Calling out “fake” data scientists is a necessary evil because they dilute the brand value of data science
It depends on the project. Agreed for the most part, but there are projects that can be conducive to learning.
Coach
I became a data scientist at Deloitte. Mostly I was self-taught, but there were a couple of really good people I worked with there. You do have to make your own path, but the nice thing is that because they don't know how to hire data scientists, you can get hired with less experience, so if you can be self-motivated, there are opportunities. It's not necessarily what I'd recommend, and the people I knew who were good technically left, but there is a advantage from the average level of technical competence being so low.
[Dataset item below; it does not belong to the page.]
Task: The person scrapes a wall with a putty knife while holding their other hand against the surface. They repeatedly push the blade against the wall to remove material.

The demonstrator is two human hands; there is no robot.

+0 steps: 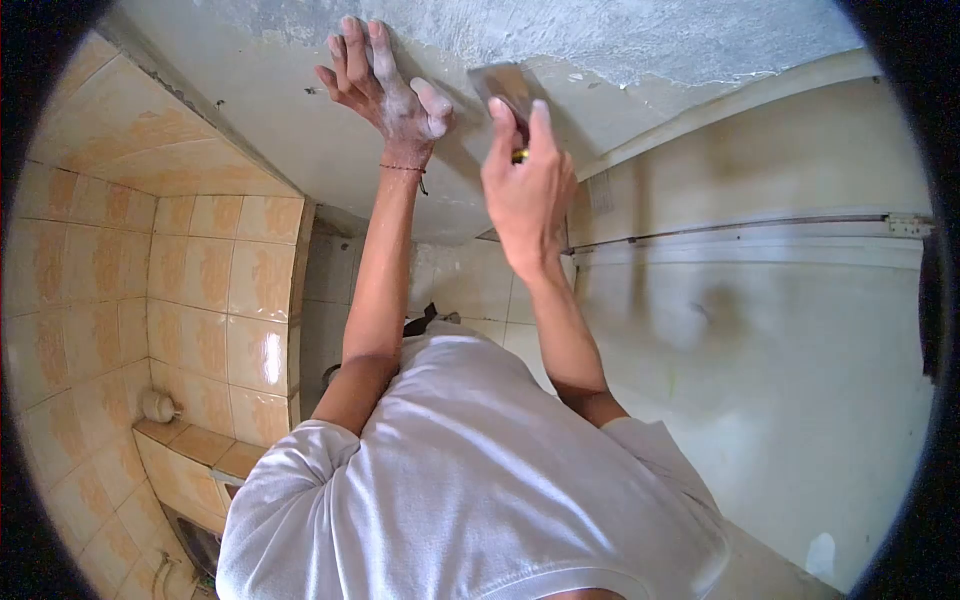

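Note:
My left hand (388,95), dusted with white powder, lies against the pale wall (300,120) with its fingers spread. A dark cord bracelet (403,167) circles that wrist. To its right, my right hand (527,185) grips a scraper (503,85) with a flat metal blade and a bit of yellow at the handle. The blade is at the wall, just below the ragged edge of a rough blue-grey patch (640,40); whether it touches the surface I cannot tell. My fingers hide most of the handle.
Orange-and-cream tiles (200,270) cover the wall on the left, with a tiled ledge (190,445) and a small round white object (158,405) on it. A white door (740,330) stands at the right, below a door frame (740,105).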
Ds1- Love your spirit! Not everyone at the early stage of their careeer can pull it off
My partner is trying to break in to data science/ analytics after being a teacher. She would happily come be a “wannabe” if anyone has a connection here
Ping me
i was hired as a data scientist 2 months ago and used python on my technical project and the specialist leader was honest with me during the interview. he said most of the work is in the exploratory data analysis stage.
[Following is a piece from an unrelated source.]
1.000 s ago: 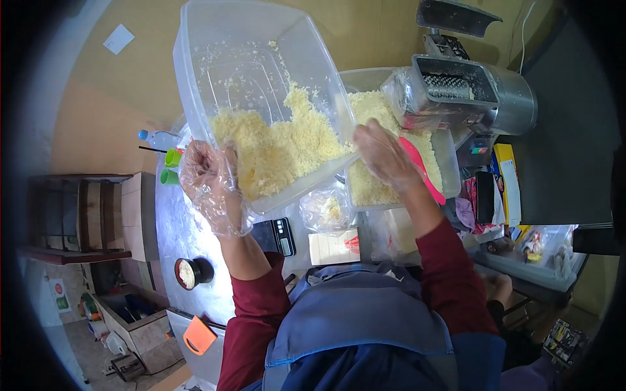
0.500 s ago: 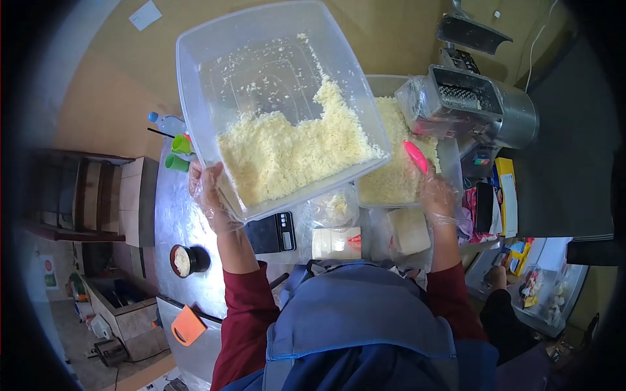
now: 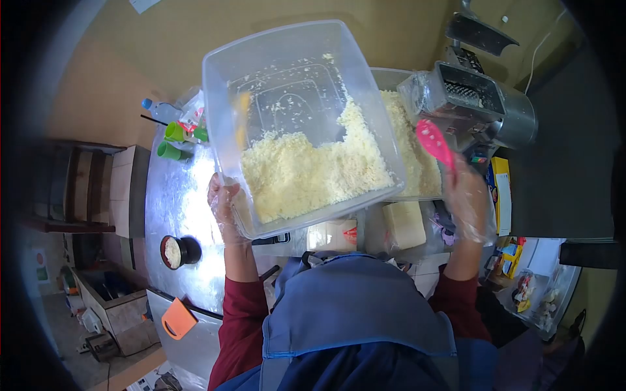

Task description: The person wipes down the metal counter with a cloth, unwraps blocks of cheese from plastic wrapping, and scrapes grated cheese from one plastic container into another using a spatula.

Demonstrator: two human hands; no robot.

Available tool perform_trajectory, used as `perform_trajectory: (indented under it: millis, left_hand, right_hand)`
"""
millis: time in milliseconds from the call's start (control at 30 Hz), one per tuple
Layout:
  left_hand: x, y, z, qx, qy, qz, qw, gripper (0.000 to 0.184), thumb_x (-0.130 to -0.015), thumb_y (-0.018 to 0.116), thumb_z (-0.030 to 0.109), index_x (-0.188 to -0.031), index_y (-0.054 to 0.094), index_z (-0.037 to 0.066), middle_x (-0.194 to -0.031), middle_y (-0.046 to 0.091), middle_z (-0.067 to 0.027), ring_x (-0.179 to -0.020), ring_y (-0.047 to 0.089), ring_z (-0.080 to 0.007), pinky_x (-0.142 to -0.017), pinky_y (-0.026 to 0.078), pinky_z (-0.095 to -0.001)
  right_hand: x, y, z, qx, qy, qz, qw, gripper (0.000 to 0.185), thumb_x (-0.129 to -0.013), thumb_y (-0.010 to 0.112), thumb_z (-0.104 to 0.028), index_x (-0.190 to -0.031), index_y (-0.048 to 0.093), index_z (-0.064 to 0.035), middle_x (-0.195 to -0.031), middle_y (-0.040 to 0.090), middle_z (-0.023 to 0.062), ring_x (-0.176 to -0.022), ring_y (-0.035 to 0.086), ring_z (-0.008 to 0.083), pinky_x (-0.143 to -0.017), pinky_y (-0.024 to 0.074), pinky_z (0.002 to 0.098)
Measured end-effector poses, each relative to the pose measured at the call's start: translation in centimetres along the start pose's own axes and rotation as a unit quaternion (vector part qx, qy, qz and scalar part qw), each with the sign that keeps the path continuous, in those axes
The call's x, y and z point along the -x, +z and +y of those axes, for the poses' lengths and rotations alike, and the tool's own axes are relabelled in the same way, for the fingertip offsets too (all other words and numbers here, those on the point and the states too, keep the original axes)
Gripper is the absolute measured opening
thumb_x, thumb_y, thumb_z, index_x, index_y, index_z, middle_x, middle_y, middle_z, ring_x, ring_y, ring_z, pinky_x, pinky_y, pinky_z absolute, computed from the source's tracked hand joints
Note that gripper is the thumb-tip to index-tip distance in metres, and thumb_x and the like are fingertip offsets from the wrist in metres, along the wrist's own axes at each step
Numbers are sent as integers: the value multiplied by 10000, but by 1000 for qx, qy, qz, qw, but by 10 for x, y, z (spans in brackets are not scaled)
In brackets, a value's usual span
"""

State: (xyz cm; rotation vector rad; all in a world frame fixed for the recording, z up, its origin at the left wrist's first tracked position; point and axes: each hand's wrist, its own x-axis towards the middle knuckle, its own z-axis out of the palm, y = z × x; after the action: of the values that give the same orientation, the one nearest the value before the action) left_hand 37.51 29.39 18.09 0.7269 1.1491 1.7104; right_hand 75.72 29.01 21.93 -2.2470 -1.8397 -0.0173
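My left hand, in a clear plastic glove, grips the lower left corner of a translucent plastic tub. It is held up and tilted, with pale grated cheese gathered towards its near side and crumbs stuck to its bottom. My right hand, also gloved, is closed around a pink spoon, to the right of the tub and apart from it. Behind the raised tub, a second tub with grated cheese stands under an electric grater, partly hidden.
A wrapped pale block and another block lie near my apron. A dark bowl, green cups and a bottle stand on the metal table at left. An orange cutting board is lower left.
The raised tub has shifted right and nearer me, covering most of the black scale. My right hand has moved right with the pink spoon, away from the second tub's cheese.
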Motion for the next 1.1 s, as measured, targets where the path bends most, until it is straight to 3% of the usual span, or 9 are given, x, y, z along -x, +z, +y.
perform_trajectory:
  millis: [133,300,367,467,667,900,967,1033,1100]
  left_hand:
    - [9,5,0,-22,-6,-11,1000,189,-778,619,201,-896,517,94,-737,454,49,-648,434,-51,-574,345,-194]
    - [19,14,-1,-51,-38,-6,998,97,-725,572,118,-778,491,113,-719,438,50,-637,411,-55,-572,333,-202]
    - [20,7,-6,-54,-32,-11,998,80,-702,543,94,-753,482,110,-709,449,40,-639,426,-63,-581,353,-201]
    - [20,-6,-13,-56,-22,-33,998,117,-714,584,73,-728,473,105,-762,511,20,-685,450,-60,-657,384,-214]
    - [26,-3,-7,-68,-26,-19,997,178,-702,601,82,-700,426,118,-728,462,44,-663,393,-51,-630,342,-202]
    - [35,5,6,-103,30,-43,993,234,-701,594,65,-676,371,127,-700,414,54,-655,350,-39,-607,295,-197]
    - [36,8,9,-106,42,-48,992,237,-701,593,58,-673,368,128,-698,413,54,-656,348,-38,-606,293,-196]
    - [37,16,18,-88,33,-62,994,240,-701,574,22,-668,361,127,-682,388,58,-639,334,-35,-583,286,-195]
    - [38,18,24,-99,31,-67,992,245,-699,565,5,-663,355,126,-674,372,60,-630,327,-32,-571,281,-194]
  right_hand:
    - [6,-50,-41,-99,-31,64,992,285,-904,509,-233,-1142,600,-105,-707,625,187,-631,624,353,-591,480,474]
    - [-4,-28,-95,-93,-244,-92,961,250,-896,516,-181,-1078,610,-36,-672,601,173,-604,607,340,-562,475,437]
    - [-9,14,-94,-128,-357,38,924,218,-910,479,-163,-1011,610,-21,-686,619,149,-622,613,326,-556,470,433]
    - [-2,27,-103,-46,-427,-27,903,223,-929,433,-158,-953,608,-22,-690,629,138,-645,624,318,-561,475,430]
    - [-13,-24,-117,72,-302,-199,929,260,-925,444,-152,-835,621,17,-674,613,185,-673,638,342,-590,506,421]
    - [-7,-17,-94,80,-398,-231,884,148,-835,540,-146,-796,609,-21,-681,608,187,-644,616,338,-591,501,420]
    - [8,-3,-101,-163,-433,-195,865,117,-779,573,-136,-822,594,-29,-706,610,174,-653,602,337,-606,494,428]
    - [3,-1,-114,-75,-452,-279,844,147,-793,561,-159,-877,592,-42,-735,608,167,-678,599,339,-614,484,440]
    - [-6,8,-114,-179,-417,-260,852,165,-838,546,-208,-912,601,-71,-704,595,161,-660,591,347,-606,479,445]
What is a real data engineer vs a wannabe? Asking for myself lol. I started an data engineering engagement 11 months and feel like I’ve grown tons becuz I coming in in only knew SQL and Tableau. Since I’ve learned how to ETL and then automate any process/pipeline from source to dashboard using Python. Am I a wanna be lol? Again, asking for myself.
Coach
I mean, that sounds like data engineering. What's your stack?
The issue I think is that either the client will only take the proposal seriously if the firm adds a Data Scientist in the project, even though the project scope and deliverables doesn't require one, or the firm believes it can only win if the role is in the proposal, the client could care less. Either way, you may end up doing some data analytics, clening up data, nothing too sophisticated.
Any of you data peeps hear of Celonis? it is the tool we work with in the Center for Process Bionics. It is a data platform around Process Mining. It has components of data engineering, Business Intelligence, and Machine Learning.
I encountered the same thing on a few Accenture data engineering projects. They were SQL / data viz focused with no other language (see link below). I had a rude awakening when I applied to data engineering roles in tech and was told to apply for data analyst roles. (I was offended at the time because data analyst was a level at Accenture while data analyst is a role in tech lol). I eventually broke into tech after several months of self learning Python, spark, AWS, etc.
https://www.jesse-anderson.com/2018/06/the-two-types-of-data-engineering/
Would you mind to share some more details on the experience/expectation?
This statement could be geography specific and because the author was placed in wrong projects ?
I have a masters degree in analytics and experience working with Python, Power BI on previous projects. Looking for a data science project in the early June timeframe. Does anyone have any leads?
I’m open to it depending on certain factors. Which company is this for?
Get out and go to tech. Trust me.
Anywhere specific you recommend ?
Yupp. I can back this up
Honestly I maybe biased but check out Accenture!